» **What this task involves**
Copy the listing below in full, exactly.

*** Begin section ***

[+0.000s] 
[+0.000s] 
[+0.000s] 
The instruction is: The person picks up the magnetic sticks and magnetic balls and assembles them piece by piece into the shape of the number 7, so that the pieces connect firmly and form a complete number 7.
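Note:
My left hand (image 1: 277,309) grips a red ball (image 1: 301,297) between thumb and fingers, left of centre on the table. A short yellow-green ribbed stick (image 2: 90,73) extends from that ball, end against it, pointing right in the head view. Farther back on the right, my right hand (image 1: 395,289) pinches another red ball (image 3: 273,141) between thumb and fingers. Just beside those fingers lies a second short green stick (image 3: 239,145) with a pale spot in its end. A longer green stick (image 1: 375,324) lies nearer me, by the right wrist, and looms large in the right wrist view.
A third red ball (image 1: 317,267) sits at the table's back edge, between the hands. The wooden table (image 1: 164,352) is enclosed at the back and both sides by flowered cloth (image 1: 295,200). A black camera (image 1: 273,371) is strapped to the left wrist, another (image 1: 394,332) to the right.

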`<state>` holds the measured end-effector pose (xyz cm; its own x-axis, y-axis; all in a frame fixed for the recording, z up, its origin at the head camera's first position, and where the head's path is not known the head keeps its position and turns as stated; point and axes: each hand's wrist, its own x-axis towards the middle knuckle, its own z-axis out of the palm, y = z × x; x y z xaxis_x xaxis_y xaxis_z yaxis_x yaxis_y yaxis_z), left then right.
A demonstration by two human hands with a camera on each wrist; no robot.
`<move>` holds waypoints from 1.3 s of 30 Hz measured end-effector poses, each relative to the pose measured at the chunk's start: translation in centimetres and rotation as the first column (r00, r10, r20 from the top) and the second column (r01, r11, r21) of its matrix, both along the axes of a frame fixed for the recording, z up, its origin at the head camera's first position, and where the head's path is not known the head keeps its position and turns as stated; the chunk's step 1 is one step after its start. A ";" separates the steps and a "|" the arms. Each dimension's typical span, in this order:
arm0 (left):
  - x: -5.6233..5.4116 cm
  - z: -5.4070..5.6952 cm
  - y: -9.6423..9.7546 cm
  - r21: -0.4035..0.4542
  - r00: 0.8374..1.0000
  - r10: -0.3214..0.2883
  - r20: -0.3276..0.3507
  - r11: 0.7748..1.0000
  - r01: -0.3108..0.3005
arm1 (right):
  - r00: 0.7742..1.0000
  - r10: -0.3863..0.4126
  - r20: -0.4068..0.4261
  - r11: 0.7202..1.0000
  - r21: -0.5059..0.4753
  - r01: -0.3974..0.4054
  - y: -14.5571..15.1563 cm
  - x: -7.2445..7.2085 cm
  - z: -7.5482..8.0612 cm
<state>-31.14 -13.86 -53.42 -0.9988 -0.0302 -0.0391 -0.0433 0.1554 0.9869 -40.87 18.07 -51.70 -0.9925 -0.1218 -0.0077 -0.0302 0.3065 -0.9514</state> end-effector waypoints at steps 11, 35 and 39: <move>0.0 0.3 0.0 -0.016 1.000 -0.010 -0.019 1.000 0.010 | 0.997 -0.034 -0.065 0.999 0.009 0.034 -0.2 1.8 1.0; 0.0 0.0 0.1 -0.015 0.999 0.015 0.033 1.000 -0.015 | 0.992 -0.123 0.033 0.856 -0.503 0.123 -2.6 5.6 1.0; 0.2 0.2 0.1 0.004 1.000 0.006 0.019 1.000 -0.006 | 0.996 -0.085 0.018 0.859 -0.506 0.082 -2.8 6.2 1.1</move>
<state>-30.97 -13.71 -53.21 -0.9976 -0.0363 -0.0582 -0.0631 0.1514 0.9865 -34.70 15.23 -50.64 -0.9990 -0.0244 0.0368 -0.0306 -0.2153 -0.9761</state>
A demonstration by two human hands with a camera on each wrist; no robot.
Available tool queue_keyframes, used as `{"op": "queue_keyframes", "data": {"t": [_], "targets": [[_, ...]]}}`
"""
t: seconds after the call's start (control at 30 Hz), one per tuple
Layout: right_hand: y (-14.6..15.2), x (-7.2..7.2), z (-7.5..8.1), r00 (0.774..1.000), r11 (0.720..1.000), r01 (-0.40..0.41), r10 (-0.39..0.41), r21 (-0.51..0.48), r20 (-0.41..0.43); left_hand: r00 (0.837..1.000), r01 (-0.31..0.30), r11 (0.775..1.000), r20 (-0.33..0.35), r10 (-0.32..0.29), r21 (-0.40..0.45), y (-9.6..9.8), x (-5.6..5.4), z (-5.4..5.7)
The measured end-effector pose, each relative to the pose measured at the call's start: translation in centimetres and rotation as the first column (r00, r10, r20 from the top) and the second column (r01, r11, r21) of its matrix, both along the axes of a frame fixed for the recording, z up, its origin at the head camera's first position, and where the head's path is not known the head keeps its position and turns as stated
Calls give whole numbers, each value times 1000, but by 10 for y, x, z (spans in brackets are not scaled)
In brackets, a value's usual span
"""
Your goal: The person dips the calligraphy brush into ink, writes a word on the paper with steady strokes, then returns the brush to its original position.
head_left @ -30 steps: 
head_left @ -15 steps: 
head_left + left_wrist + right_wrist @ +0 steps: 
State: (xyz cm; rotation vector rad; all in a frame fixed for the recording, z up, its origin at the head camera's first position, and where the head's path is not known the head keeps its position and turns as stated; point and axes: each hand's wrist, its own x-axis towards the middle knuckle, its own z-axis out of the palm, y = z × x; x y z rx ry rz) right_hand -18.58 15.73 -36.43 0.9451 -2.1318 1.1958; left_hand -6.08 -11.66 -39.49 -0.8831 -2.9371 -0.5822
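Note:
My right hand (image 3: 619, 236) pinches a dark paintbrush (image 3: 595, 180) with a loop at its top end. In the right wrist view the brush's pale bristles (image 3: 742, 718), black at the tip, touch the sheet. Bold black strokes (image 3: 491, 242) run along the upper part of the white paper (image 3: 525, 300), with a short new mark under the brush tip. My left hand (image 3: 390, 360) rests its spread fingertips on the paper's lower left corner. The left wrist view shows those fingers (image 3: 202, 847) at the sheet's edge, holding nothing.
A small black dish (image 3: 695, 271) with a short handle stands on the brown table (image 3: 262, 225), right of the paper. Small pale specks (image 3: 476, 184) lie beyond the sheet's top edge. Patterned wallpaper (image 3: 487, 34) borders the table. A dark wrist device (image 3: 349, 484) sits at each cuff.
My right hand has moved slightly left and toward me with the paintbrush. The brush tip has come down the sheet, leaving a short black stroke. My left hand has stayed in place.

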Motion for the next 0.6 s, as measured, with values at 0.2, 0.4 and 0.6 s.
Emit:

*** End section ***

» **Answer section**
[+0.000s] 
[+0.000s] 
[+0.000s] 
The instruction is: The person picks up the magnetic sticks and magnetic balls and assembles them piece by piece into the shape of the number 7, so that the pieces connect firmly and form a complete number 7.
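Note:
My left hand (image 1: 277,309) grips a red ball (image 1: 301,297) between thumb and fingers, left of centre on the table. A short yellow-green ribbed stick (image 2: 90,73) extends from that ball, end against it, pointing right in the head view. Farther back on the right, my right hand (image 1: 395,289) pinches another red ball (image 3: 273,141) between thumb and fingers. Just beside those fingers lies a second short green stick (image 3: 239,145) with a pale spot in its end. A longer green stick (image 1: 375,324) lies nearer me, by the right wrist, and looms large in the right wrist view.
A third red ball (image 1: 317,267) sits at the table's back edge, between the hands. The wooden table (image 1: 164,352) is enclosed at the back and both sides by flowered cloth (image 1: 295,200). A black camera (image 1: 273,371) is strapped to the left wrist, another (image 1: 394,332) to the right.
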
`<state>` holds the measured end-effector pose (xyz cm; its own x-axis, y-axis; all in a frame fixed for the recording, z up, its origin at the head camera's first position, and where the head's path is not known the head keeps its position and turns as stated; point and axes: each hand's wrist, its own x-axis towards the middle knuckle, its own z-axis out of the palm, y = z × x; x y z xaxis_x xaxis_y xaxis_z yaxis_x yaxis_y yaxis_z), left then right.
A demonstration by two human hands with a camera on each wrist; no robot.
`<move>` holds waypoints from 1.3 s of 30 Hz measured end-effector poses, each relative to the pose measured at the chunk's start: translation in centimetres and rotation as the first column (r00, r10, r20 from the top) and the second column (r01, r11, r21) of its matrix, both along the axes of a frame fixed for the recording, z up, its origin at the head camera's first position, and where the head's path is not known the head keeps its position and turns as stated; the chunk's step 1 is one step after its start. A ";" separates the steps and a "|" the arms. Each dimension's typical span, in this order:
arm0 (left):
  - x: -5.6233..5.4116 cm
  - z: -5.4070..5.6952 cm
  - y: -9.6423..9.7546 cm
  - r21: -0.4035..0.4542
  - r00: 0.8374..1.0000
  - r10: -0.3214..0.2883
  - r20: -0.3276..0.3507
  - r11: 0.7748..1.0000
  - r01: -0.3108..0.3005
arm1 (right):
  - r00: 0.7742..1.0000
  - r10: -0.3863..0.4126
  - r20: -0.4068..0.4261
  - r11: 0.7202..1.0000
  - r21: -0.5059..0.4753
  - r01: -0.3974..0.4054
  - y: -14.5571..15.1563 cm
  - x: -7.2445..7.2085 cm
  - z: -7.5482..8.0612 cm
<state>-31.14 -13.86 -53.42 -0.9988 -0.0302 -0.0391 -0.0433 0.1554 0.9869 -40.87 18.07 -51.70 -0.9925 -0.1218 -0.0077 -0.0302 0.3065 -0.9514</state> end-effector waypoints at steps 11, 35 and 39: <move>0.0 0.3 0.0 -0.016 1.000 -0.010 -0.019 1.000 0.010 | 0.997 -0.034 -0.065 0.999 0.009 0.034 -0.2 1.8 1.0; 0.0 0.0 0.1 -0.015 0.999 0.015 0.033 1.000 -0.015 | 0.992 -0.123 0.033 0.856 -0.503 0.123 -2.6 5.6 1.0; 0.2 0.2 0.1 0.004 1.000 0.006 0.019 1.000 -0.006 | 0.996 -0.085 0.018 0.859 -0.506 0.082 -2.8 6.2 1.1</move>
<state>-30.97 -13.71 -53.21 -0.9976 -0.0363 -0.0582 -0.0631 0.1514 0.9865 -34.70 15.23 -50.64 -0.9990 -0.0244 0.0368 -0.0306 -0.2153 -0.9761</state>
A demonstration by two human hands with a camera on each wrist; no robot.
Available tool queue_keyframes, used as `{"op": "queue_keyframes", "data": {"t": [_], "targets": [[_, ...]]}}`
"""
t: seconds after the call's start (control at 30 Hz), one per tuple
Layout: right_hand: y (-14.6..15.2), x (-7.2..7.2), z (-7.5..8.1), r00 (0.774..1.000), r11 (0.720..1.000), r01 (-0.40..0.41), r10 (-0.39..0.41), r21 (-0.51..0.48), r20 (-0.41..0.43); left_hand: r00 (0.837..1.000), r01 (-0.31..0.30), r11 (0.775..1.000), r20 (-0.33..0.35), r10 (-0.32..0.29), r21 (-0.40..0.45), y (-9.6..9.8), x (-5.6..5.4), z (-5.4..5.7)
The measured end-effector pose, each relative to the pose measured at the call's start: translation in centimetres and rotation as the first column (r00, r10, r20 from the top) and the second column (r01, r11, r21) of its matrix, both along the axes of a frame fixed for the recording, z up, its origin at the head camera's first position, and where the head's path is not known the head keeps its position and turns as stated
Calls give whole numbers, each value times 1000, but by 10 for y, x, z (spans in brackets are not scaled)
In brackets, a value's usual span
"""
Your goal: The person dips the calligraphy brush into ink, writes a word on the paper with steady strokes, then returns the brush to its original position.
head_left @ -30 steps: 
head_left @ -15 steps: 
head_left + left_wrist + right_wrist @ +0 steps: 
State: (xyz cm; rotation vector rad; all in a frame fixed for the recording, z up, its origin at the head camera's first position, and where the head's path is not known the head keeps its position and turns as stated; point and axes: each hand's wrist, its own x-axis towards the middle knuckle, its own z-axis out of the palm, y = z × x; x y z rx ry rz) right_hand -18.58 15.73 -36.43 0.9451 -2.1318 1.1958; left_hand -6.08 -11.66 -39.49 -0.8831 -2.9371 -0.5822
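Note:
My right hand (image 3: 619, 236) pinches a dark paintbrush (image 3: 595, 180) with a loop at its top end. In the right wrist view the brush's pale bristles (image 3: 742, 718), black at the tip, touch the sheet. Bold black strokes (image 3: 491, 242) run along the upper part of the white paper (image 3: 525, 300), with a short new mark under the brush tip. My left hand (image 3: 390, 360) rests its spread fingertips on the paper's lower left corner. The left wrist view shows those fingers (image 3: 202, 847) at the sheet's edge, holding nothing.
A small black dish (image 3: 695, 271) with a short handle stands on the brown table (image 3: 262, 225), right of the paper. Small pale specks (image 3: 476, 184) lie beyond the sheet's top edge. Patterned wallpaper (image 3: 487, 34) borders the table. A dark wrist device (image 3: 349, 484) sits at each cuff.
My right hand has moved slightly left and toward me with the paintbrush. The brush tip has come down the sheet, leaving a short black stroke. My left hand has stayed in place.
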
Motion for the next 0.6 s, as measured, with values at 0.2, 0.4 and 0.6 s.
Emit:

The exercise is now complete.